Social media has opened the floodgates of news, information, ideas, and opinions. As Christians, we want to speak wisely and also listen to those who are wise. We want to fill our minds, hearts, and mouths with wisdom. But what is wisdom, really? What does it look like to be wise? Here is a Christian wisdom test to help you evaluate if something is truly wise according to the New Testament.
First, we need to recognize, there are two types of wisdom. The apostle Paul calls the first type, “wisdom of this age” (1 Corinthians 2:6) or “human wisdom” (1 Corinthians 2:13). James, the brother of Jesus, calls this type of wisdom, “earthly” and “unspiritual,” even “demonic” (James 3:16).
This type of wisdom is simply “natural” (1 Corinthians 2:14) wisdom. It might seem like “common sense” or even “pragmatism.” This type of wisdom seems wise, because people who operate by a natural, human, earthly wisdom often achieve the goals they are looking to achieve.
In fact, we have a tendency to call the people who operate by this sort of wisdom, “successful people.” We elevate them to positions of status, not only in the world but also in the church. These people often have qualities that make us assume they are wise. They are often:
These qualities can be good, but they are not indicators of wisdom. They are simply admirable qualities and traits. We shouldn’t assume someone is wise based solely on these types of characteristics.
James gives us some warning signs about earthly wisdom. He says there are two key characteristics of earthly wisdom: jealousy and selfish ambition (James 3:16). Paul adds “strife” or “rivalry” to that list (1 Corinthians 3:3). Sadly, we often put a positive spin on all these traits and call them “being driven” or “having a competitive spirit.” We applaud these traits in others and even fan the flames of selfish ambition in ourselves.
Perhaps this is why so many of our leaders and heroes have such spectacular falls, they were operating out of earthly and unspiritual wisdom. When we saw them climbing up the social ladder through “selfish ambition,” we failed to see that they were actually spiraling downward. The more attention and acclaim they received, the further down they were actually going. We incorrectly perceived their trajectory because we were looking at the situation through a lens of earthly wisdom.
The second type of wisdom is not naturally acquired, it is not “common sense.” It does not come from “below,” but from “above.” Paul calls this wisdom “spiritual,” because it comes from the Spirit (1 Corinthians 2:6-16). James simply calls it “wisdom from above” (James 3:17).
Those who are wise with this sort of wisdom are rarely considered to be wise. In fact, this wisdom is very often thought of as “foolishness” (see 1 Corinthians 3:18-23). The goals, values, and desires of those who operate with spiritual wisdom are often polar opposite of those who operate with earthly wisdom. These wise men and women may lack some of the qualities we most look for in wise people; they may or may not be strategic, articulate, charismatic, profound, or enthusiastic.
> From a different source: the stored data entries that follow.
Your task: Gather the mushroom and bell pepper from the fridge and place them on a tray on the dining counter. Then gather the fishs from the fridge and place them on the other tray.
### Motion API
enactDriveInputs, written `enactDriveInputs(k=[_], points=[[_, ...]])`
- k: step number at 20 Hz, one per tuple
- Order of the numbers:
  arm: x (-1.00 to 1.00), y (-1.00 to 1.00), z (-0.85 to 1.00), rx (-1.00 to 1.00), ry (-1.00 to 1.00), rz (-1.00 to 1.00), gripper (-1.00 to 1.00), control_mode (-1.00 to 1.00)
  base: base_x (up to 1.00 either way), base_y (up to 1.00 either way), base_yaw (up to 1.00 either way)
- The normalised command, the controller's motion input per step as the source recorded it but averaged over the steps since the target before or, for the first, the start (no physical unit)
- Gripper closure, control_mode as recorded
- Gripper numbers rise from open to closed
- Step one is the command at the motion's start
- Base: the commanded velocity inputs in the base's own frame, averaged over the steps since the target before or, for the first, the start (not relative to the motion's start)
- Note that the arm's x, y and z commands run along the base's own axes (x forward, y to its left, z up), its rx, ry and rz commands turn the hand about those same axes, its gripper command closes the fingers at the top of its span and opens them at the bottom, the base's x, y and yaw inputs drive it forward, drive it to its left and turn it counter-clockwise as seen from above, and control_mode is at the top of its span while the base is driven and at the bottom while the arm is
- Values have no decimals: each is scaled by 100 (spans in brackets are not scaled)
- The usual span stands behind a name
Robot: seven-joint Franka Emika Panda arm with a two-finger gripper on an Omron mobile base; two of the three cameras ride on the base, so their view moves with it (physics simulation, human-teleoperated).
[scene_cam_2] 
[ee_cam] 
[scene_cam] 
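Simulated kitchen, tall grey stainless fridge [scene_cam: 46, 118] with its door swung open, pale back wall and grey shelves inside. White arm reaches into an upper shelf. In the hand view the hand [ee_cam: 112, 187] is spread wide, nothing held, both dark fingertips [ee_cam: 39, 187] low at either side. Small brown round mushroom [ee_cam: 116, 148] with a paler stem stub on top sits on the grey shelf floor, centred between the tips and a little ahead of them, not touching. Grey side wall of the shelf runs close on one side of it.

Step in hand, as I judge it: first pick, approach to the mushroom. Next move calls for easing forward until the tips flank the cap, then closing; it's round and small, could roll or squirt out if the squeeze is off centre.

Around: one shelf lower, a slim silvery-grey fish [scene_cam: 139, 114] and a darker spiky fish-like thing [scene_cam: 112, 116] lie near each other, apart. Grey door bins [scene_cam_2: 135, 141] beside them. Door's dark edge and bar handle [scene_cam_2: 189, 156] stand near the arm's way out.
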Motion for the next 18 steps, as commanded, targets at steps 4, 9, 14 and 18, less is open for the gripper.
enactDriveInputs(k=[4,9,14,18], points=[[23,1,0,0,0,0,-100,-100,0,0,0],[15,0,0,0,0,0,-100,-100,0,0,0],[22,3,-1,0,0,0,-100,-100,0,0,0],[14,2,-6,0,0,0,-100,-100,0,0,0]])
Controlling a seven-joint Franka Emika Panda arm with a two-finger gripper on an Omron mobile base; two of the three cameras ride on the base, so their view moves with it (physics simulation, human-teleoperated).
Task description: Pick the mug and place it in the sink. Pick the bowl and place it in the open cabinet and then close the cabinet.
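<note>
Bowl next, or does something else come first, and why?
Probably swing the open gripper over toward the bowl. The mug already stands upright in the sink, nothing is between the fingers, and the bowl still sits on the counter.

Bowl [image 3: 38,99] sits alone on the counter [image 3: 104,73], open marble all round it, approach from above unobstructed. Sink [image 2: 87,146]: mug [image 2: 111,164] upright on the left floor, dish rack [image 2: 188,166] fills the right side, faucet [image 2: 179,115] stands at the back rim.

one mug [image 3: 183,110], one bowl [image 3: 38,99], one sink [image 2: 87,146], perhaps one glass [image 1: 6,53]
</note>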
But there are traits, qualities, and characteristics by which we can recognize spiritual wisdom in ourselves and others. We have to train ourselves to look for these qualities. There is a spiritual wisdom test in James 3:13-18. Spiritual wisdom, or wisdom from above, is…
- open to reason
- full of mercy
- full of good fruits
As you can see, this type of wisdom is not merely intellectual or academic, but is “shown” through “good conduct…in the meekness of wisdom” (James 3:13). It isn’t as if we can pick one of these qualities and call it wisdom. James is saying wisdom from above is ALL of these things at once. Truly wise people fit this description.
Conclusion and Application
We often admire those who skillfully—and mercilessly—outargue their opponents. We admire the debater who “mops the floor” with someone. We don’t just want our heroes and leaders to engage in thoughtful conversation with opponents, but to publicly humiliate them.
We laugh, cheer, share, and retweet, believing that they (and we) are demonstrating wisdom. In reality, there is nothing wise about attempting to publicly humiliate someone. There is nothing wise about being merciless. There is nothing wise about verbally assaulting others. There is nothing wise about being so closed-minded you won’t even “reason” with others. There is nothing wise about jealousy, strife, and selfish ambition.
If our words and behavior don’t pass the spiritual wisdom test, then we are not demonstrating wisdom from above. And if the words and behavior of our leaders and our heroes don’t pass the spiritual wisdom test, they are not demonstrating wisdom from above. It doesn’t matter how articulate, strategic, and profound we are, if we are not being gentle and full of mercy, we are not being wise.
As James said, “Who is wise and understanding among you? By his good conduct let him show his works in the meekness of wisdom” (James 3:13).